▶ **Assigned task**: Starting at the first line of the entries below, output every line exactly, up to and including the line with "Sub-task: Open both".

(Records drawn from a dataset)

________

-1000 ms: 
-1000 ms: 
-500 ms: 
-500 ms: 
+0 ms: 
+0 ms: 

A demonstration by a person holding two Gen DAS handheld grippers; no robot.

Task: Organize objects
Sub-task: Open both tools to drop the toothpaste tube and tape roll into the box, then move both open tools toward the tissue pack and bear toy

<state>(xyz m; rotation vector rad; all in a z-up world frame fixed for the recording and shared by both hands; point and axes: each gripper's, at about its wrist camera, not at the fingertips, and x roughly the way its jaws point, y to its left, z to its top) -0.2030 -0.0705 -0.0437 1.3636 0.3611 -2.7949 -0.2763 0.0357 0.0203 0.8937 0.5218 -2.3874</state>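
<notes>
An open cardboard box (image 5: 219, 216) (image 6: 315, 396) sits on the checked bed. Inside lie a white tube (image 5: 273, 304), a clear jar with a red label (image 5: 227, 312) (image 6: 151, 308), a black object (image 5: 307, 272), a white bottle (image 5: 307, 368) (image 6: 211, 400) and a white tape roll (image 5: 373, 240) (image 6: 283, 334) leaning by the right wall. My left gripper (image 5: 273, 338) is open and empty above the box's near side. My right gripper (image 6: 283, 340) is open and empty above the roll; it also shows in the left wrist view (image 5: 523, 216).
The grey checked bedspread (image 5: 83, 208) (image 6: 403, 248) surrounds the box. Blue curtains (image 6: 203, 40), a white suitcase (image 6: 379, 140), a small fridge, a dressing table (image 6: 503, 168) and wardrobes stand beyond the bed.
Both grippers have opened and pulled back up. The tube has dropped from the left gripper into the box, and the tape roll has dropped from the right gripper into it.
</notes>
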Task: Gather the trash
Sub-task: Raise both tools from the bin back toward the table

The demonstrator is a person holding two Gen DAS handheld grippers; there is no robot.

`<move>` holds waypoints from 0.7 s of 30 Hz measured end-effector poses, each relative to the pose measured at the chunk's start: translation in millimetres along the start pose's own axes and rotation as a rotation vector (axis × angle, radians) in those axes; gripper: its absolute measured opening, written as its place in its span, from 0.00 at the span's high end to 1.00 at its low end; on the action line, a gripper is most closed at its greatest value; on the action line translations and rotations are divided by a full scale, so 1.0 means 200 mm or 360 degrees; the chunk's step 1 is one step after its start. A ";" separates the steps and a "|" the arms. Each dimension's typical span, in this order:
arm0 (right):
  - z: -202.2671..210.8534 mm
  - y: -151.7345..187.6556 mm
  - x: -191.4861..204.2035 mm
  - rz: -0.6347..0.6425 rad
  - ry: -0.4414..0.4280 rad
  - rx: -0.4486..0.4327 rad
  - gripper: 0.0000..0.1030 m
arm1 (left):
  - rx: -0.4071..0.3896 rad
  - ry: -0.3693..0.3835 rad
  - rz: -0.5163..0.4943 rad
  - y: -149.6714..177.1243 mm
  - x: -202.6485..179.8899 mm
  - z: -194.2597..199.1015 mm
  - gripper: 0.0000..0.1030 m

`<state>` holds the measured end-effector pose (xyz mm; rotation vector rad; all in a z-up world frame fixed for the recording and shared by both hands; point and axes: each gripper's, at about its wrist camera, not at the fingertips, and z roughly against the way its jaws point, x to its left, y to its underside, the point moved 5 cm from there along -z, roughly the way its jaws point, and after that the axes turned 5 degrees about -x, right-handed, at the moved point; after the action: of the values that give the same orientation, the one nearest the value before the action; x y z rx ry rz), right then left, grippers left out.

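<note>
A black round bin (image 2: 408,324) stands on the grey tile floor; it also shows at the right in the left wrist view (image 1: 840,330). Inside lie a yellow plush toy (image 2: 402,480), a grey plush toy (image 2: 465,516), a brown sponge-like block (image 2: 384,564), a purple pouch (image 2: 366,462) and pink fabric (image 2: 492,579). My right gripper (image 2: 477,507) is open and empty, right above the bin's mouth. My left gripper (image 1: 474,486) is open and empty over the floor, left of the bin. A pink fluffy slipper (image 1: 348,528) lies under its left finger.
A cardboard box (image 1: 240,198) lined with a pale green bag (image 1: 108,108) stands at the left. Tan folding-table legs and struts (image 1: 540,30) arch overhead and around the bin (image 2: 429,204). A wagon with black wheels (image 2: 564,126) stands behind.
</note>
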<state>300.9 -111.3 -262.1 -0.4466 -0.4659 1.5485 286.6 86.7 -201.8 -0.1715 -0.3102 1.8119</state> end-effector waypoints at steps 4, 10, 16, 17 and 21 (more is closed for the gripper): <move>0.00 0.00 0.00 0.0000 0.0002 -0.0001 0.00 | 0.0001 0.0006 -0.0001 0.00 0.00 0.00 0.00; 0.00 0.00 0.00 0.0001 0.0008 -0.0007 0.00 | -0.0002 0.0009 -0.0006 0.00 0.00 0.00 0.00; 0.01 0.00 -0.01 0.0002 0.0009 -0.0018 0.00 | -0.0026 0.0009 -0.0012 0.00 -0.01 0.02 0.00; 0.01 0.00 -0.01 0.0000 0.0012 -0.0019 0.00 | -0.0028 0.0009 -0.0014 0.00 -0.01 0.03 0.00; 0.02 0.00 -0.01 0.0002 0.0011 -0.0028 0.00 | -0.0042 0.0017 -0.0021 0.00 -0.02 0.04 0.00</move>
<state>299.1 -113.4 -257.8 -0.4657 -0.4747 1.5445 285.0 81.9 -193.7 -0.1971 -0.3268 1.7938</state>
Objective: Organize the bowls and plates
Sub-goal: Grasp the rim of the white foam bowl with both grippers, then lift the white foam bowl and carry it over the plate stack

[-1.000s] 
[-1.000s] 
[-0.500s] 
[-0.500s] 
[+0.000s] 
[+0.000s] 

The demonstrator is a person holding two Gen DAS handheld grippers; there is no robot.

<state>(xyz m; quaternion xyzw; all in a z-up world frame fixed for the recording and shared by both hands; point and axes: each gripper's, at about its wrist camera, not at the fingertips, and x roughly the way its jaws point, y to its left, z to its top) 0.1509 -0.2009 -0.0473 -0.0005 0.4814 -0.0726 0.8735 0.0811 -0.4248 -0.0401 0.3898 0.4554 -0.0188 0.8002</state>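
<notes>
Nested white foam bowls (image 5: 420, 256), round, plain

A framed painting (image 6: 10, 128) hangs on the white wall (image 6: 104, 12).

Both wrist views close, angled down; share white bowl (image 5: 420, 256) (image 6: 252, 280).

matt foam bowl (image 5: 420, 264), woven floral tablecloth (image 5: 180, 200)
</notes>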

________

▶ **Result for this task**:
-1000 ms: 
-1000 ms: 
-500 ms: 
-500 ms: 
+0 ms: 
+0 ms: 

A demonstration by a person holding two Gen DAS handheld grippers; no robot.

Task: Organize objects
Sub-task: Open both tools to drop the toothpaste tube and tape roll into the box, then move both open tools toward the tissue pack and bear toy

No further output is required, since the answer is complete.